(b. 1936)
American
Born: Silver Creek, New York, United States of America
Jim Young is both a graduate (MS, 1965) and a former vice president of Buffalo State College. He received a Doctor of Education from SUNY Buffalo in 1969. For decades, Jim Young has dedicated his life to the field of education, serving as the Chancellor at the University of Arkansas (at Little Rock). Over the years, he has broadened his desire for service to others through the creative endeavors of professional photography, as well as a writer of poetic verse and prose for those interested in spiritual and/or self-development.
He began exhibiting his photography and poetry in Mexico, as he displayed sensitive portrayals of the people and life in the quaint community of Ajijic, Mexico. In 1991, the Faud Abed Halabi Foundation of Puebla, Mexico published a book commemorating those exhibitions. Young’s work has been exhibited mainly in various regions of the southern United States, including New Mexico, Arkansas, and Texas. In the late 1980’s, Young conducted a project with upper-elementary-level students in New Mexico, teaching them how to create a photo essay expressing their life in the Tesuque Pueblo. He has also given a number of presentations/lectures on the topics of photography, creative writing, and spiritual development. His images reveal a maturity of understanding of the power of the shutter and the emotional force of color; color is one unifying element spanning the gap between his different images.
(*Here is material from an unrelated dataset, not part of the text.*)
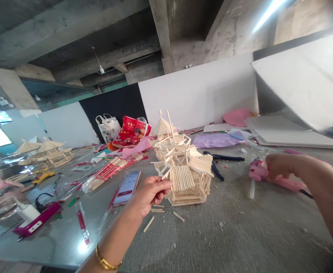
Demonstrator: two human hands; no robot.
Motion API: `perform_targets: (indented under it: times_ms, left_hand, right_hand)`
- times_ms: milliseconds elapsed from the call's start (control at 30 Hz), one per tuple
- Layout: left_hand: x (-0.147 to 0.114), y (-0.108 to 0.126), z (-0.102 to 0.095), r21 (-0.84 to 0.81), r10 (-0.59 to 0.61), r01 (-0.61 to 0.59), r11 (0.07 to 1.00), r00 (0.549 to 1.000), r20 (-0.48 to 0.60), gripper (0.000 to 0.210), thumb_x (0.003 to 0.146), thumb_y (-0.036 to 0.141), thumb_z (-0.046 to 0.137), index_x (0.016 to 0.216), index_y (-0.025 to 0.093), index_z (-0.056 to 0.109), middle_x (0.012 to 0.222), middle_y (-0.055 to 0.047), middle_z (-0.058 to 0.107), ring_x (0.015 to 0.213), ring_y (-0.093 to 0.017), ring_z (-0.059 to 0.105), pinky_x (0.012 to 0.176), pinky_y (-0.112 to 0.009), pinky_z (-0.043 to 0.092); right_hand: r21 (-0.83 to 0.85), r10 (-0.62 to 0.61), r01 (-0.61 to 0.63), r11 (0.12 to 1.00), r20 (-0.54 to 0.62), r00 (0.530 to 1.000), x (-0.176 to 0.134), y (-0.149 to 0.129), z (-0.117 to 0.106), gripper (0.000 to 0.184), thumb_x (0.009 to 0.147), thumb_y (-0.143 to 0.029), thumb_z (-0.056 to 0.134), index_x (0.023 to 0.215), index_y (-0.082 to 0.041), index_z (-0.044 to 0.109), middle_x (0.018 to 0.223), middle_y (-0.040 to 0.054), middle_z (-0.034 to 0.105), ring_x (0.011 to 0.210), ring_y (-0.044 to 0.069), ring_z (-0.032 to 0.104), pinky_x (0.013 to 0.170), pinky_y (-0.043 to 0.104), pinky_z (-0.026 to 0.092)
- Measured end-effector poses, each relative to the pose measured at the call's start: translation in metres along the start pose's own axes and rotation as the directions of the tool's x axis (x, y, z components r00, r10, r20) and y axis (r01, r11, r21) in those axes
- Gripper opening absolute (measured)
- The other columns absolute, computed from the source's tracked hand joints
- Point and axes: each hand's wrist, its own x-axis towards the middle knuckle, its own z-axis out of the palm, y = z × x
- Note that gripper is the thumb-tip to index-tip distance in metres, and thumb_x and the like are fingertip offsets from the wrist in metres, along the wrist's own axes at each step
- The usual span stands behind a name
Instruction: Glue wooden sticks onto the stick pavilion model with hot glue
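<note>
Mid-bench, stick pagoda model between both hands
Left hand pinches a short stick just beside the model's left side; right hand closes on the pink glue gun lying on the grey bench; phone, black pliers near

No text can be read with certainty. The red bag and white bag at the counter's far edge carry characters too small to decipher; the phone screen is blurred.
</note>
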Motion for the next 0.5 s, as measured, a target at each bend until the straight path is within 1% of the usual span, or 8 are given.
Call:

A published poet, Jim has also penned 20 spiritual books. He has studied with National Geographic photographers Matt Bradley, Dewitt Jones, and Richard Cooke III, as well as with documentary photographer Mary Ellen Mark and fine art photographer Siegfried Halus. Young’s continuing project, “Women of the Village”, is an evolving body of work documenting lives of elderly women in places like Greece, New Mexico, and Mexico.
The personal philosophy which guides Young/s esthetic productivity is perhaps best captured in this statement he wrote in 1985:
“ ‘I discovered the secret of the sea in meditation upon the dewdrops.’ These immortal words of the brilliant poet, Kahlil Gibran, convey the essence of art in all its forms: the means to search the beauty in life; the source of contemplation about the relationship between the visibly known and the unknown.”
“For me, photography and poetry represent an evolving sensitivity to those principles, and in being, are a critically important source of continual intellectual, emotional and spiritual growth.”
Young later goes on to add:
“My work as a photographer deals mainly with the poetry of life. While I prefer photographing people as a means of sharing our soul-life, more recent work is attendant to building relationships with non-human elements of our existence as well, and finding that common essence that bind us together as one.”
Young asserts that we must be vulnerable to life and, in that openness, to allow both joy and pain, belief and doubt, light and dark; that in the acceptance of both, the two may become one.